He stressed that unlike the economic migrants who flocked to Italy during the 1990s, the new arrivals are by and large political refugees fleeing persecution at home - and that that shift requires a change in mentality about how they should be received and integrated once they arrive in Europe.
Some islanders shouted "Shame! Shame!" as Barroso and Letta arrived at Lampedusa's airport, then protested outside city hall where they met with the island's mayor. As riot police held them back, the locals held signs saying "Lampedusans' rights adrift".
Lampedusans have long complained that they have been forgotten by Italy and the EU, left to cope alone with the thousands of migrants who come ashore each year from Africa and the Middle East.
Barroso acknowledged that Italy and other southern Mediterranean countries have borne the brunt of the arrivals, but noted that northern European countries such as Germany, France, Britain, Sweden and Belgium actually receive the bulk of asylum-seekers for permanent settlement. Those countries took 72 per cent of the 330,000 asylum applications in the EU in 2012.

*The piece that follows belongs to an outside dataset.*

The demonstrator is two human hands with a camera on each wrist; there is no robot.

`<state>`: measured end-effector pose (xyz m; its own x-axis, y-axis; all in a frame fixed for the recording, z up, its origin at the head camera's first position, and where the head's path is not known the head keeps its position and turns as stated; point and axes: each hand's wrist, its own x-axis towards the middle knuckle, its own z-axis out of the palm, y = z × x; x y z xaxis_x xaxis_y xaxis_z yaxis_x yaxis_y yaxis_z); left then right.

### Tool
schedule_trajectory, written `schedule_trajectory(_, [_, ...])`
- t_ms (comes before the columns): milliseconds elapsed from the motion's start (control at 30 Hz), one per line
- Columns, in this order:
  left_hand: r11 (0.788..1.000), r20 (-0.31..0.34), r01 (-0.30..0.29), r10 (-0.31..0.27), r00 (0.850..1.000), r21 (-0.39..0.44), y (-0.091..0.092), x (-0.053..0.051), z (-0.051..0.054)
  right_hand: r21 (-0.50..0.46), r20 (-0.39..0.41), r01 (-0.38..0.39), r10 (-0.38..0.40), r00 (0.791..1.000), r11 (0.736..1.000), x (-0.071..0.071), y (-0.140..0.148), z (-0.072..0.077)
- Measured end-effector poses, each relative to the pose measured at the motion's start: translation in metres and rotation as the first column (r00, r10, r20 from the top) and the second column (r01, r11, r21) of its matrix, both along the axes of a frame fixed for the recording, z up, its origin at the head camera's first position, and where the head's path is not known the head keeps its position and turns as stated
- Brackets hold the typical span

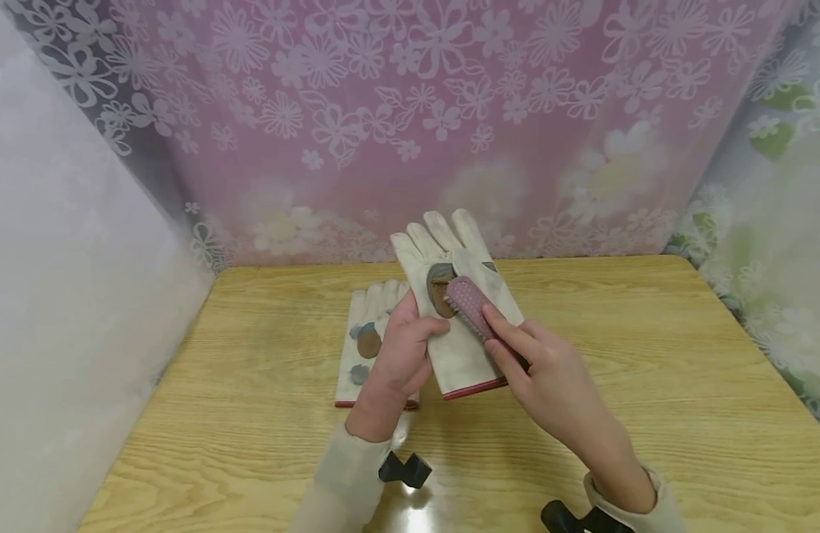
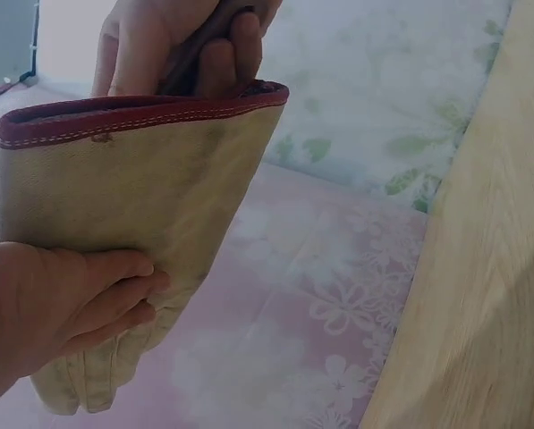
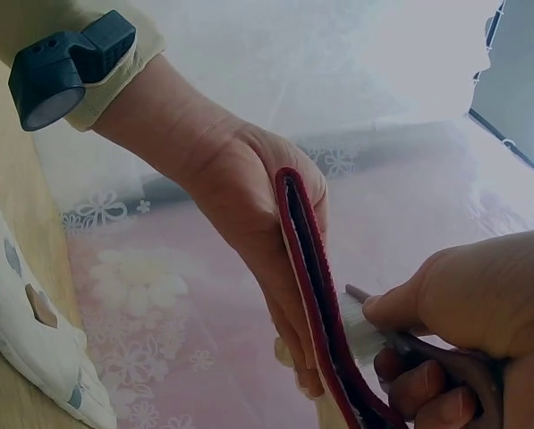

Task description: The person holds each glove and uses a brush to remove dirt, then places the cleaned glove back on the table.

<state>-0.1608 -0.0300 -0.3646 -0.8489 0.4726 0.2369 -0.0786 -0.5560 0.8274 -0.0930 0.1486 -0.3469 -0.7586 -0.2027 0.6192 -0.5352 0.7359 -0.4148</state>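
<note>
A cream work glove point(image 1: 459, 359) with a red cuff edge and grey and brown patches is held up, fingers pointing away. My left hand point(image 1: 403, 348) grips it by its left side, thumb on the patched face; in the left wrist view the fingers point(image 2: 114, 299) lie across its back. In my right hand point(image 1: 556, 374) is a pink scrubbing brush point(image 1: 468, 302), its bristles point(image 3: 360, 331) against the patched face near the brown patch. A second patched glove point(image 1: 346, 374) lies on the table, partly hidden behind my left hand and forearm.
The wood-grain table point(image 1: 250, 444) spreads beneath both arms. A pink floral curtain point(image 1: 410, 111) hangs at its far edge, with pale sheeting point(image 1: 70, 259) on the left and a floral sheet point(image 1: 770, 222) on the right. Black cameras point(image 1: 405, 470) sit on both wrists.
</note>
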Motion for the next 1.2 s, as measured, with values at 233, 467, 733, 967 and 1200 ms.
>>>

Italy receives a fraction of such applications - 16,000 last year - as refugees generally tend to head to northern European countries with more established immigrant communities.
Nevertheless, Barroso announced €30 million in extra EU funds to help Italy improve the standards at its immigrant holding centres to better care for new arrivals while their cases are processed.
The Lampedusa centre, for example, routinely houses far more than the 850 people for which it has capacity. This week, recent arrivals have slept outside in the rain because there was no space inside for them. Of critical concern is caring for unaccompanied minors.
Barroso visited the centre and also the airport hangar where the coffins of the dead have been laid out. "That image of hundreds of coffins will never get out of my mind," he said.
On Tuesday, EU interior ministers agreed in principle to explore ways of strengthening the patrol capabilities of the Frontex border protection agency to try to prevent similar tragedies.
EU Commissioner Cecilia Malmstrom, who also visited Lampedusa Wednesday, proposed expanding Frontex's search and rescue operations to range across the Mediterranean Sea "from Spain to Cyprus". No details have been worked out, including who would pay for the increased patrols.
Barroso said there is an obvious need to improve search-and-rescue and surveillance operations to track boats better.
Malmstrom said the EU needs to also improve ways for people to legally migrate to Europe without having to risk their lives in boats.
"This is not the EU that we want," she said.
Lampedusa is a tiny speck of an island closer to Africa than to the Italian mainland. It is the destination of choice of smugglers leaving from Libya or Tunisia.
While the tragedy has exposed the shortcomings of EU policy, it also has laid bare Italy's own problematic laws criminalising illegal migration. Letta said he was "ashamed" that all the 155 survivors of the sinking have been placed under investigation by prosecutors.